Em hadn’t spoken. I noticed she had taken up a station by the largest of the visible stones, a great, mossy outcropping fully a metre tall. She’d placed one hand against the stone, and stood with her eyes closed.

I drifted that way. So did Jay. ‘Found something?’ I asked.

‘Wouldn’t be surprised,’ Jay put in. ‘They call this the Fairy Stone.’

‘For good reason,’ said Em, without opening her eyes. ‘Whatever magic once flourished here is long, long faded, but I can feel traces of it, still.’

I hesitated, then laid a hand against the Fairy Stone myself. I’d tried this trick before, without much effect. Whatever arts Emellana (and my mother) employed to sense long-past magick, I didn’t have them at my disposal.

But now I was a walking reservoir of incredibly ancient magick and things were different. The stone thrummed under my fingers, a faint, distant pulse, like the echo of a failing heartbeat.

Realisation struck. ‘This was once a gate.’

‘The gate to Silvessen, specifically,’ said Jay. ‘And our first objective is to figure out how to get through it.’

I realised he was looking at me.

So was Emellana. And Indira, and Zareen.

I felt a stab of regret.

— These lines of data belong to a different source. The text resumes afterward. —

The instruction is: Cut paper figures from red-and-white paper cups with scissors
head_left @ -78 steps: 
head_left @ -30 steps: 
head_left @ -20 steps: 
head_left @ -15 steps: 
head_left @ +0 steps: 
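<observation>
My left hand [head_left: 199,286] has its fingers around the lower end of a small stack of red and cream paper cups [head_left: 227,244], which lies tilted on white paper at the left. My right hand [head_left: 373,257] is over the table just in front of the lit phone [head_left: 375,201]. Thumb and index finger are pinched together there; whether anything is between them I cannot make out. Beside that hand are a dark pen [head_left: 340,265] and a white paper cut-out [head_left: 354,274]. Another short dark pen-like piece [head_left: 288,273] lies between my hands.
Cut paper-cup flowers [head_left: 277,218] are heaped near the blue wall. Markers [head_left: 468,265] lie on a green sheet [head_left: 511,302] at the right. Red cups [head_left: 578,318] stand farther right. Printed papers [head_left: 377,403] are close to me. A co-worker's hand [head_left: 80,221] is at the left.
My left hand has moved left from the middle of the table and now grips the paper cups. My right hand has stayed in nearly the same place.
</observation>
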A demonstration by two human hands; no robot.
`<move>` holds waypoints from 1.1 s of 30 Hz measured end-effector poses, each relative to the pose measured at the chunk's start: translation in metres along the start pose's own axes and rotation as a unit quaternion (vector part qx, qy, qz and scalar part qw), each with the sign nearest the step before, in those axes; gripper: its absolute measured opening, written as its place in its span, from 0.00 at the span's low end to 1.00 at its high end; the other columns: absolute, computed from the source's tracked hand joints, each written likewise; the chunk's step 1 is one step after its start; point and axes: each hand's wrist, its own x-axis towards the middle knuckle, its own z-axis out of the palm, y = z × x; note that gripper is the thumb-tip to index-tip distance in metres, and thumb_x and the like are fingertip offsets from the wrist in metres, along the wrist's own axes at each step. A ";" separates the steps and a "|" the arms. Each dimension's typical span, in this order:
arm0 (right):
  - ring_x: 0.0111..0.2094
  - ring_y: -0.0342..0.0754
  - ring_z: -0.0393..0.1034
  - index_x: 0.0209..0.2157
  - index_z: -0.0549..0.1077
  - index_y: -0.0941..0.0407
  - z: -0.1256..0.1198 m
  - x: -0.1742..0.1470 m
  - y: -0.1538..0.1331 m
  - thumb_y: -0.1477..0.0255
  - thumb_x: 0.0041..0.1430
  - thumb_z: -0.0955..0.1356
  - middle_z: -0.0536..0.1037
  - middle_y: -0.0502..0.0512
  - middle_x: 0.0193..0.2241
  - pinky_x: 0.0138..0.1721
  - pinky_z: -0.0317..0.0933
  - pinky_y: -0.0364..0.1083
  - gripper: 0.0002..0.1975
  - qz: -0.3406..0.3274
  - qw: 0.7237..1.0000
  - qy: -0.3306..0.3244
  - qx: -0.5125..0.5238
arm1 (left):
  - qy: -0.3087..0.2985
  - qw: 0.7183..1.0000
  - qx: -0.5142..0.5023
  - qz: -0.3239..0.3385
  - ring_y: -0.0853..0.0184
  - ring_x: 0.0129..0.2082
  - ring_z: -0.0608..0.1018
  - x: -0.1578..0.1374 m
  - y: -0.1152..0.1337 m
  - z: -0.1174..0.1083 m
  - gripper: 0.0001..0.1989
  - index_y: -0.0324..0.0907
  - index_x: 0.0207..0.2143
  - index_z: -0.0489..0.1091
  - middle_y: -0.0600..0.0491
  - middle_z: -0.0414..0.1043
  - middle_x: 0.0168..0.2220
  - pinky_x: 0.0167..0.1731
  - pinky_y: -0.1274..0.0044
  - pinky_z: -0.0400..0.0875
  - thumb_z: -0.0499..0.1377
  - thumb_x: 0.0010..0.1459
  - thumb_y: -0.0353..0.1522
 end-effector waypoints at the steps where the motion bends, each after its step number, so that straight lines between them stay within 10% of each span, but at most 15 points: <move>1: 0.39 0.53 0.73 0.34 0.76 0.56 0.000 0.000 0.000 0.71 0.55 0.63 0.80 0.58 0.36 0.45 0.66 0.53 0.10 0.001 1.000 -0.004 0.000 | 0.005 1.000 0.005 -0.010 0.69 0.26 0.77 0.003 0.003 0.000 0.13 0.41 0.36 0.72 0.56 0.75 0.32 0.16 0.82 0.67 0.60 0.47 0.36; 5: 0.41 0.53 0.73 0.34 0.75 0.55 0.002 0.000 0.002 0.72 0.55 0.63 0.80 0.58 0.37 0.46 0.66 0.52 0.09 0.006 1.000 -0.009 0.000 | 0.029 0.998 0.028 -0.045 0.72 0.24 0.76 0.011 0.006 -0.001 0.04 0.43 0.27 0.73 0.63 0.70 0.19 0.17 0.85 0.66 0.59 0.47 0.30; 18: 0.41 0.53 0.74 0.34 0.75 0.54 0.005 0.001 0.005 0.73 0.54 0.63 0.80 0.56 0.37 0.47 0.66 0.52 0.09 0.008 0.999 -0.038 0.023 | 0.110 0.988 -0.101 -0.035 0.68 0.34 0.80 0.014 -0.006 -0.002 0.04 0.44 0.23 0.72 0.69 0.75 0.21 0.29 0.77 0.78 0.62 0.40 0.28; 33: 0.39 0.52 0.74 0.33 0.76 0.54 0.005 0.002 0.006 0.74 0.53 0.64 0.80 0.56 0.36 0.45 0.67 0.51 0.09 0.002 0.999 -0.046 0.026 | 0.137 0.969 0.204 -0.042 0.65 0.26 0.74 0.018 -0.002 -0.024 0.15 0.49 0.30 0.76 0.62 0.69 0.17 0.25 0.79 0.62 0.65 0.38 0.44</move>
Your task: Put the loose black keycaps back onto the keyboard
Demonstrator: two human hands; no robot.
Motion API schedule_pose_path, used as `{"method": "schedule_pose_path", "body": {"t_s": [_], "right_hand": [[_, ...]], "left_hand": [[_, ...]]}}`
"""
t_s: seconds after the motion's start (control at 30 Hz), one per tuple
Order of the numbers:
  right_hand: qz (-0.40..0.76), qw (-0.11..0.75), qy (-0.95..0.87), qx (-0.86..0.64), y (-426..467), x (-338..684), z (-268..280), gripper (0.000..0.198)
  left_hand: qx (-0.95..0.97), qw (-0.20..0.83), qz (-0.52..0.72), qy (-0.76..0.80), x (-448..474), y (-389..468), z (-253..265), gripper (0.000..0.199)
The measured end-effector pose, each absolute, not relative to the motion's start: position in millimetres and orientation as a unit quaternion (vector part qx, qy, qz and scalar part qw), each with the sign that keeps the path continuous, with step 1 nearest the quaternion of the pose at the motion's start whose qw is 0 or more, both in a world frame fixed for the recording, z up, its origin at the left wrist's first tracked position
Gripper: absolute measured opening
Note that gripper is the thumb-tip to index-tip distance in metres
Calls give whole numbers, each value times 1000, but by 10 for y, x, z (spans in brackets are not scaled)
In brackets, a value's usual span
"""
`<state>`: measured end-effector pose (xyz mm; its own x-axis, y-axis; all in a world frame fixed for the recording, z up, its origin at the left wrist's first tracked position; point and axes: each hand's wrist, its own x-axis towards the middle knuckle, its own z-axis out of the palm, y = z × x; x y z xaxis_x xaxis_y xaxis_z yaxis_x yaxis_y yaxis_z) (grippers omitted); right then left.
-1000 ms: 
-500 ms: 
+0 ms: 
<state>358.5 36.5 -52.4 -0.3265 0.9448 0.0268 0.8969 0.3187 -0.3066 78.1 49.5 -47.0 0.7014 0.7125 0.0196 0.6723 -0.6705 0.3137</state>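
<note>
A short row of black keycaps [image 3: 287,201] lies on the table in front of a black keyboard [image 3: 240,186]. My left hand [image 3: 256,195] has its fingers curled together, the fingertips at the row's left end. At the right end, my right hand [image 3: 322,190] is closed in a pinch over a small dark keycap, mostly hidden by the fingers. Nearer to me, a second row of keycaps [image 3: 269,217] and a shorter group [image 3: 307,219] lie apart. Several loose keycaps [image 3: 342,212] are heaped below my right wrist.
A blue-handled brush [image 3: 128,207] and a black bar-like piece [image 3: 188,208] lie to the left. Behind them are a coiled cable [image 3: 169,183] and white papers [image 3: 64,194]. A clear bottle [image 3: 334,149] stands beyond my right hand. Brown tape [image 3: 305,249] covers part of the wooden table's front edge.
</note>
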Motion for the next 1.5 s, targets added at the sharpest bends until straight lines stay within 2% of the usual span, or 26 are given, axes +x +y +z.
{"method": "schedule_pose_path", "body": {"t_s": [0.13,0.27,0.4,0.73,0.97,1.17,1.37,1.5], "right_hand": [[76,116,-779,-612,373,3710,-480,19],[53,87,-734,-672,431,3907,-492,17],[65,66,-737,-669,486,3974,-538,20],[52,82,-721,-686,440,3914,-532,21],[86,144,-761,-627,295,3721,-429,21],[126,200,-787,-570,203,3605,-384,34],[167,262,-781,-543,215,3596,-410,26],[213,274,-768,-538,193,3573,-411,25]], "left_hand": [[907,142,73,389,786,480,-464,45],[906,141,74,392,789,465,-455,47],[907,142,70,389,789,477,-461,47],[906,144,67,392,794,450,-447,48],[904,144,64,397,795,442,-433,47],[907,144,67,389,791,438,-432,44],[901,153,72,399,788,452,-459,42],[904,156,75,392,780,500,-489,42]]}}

If I hadn’t mentioned my borrowing of Merlin’s powers, maybe I wouldn’t be so thoroughly on the spot now.

I didn’t have the faintest idea what to do.

‘It’s not like I can just, tell it to open,’ I tried to explain. I could say this with authority, because I’d been trying.

‘I don’t know how these things work,’ said Jay, shrugging.

‘Me neither.’ Zareen sat down with her back against the Fairy Stone, and shut her eyes. Maybe she needed a nap. It was pretty late.

Indira hovered nearby, patently deep in thought, but since she said nothing I concluded that she, too, was stumped.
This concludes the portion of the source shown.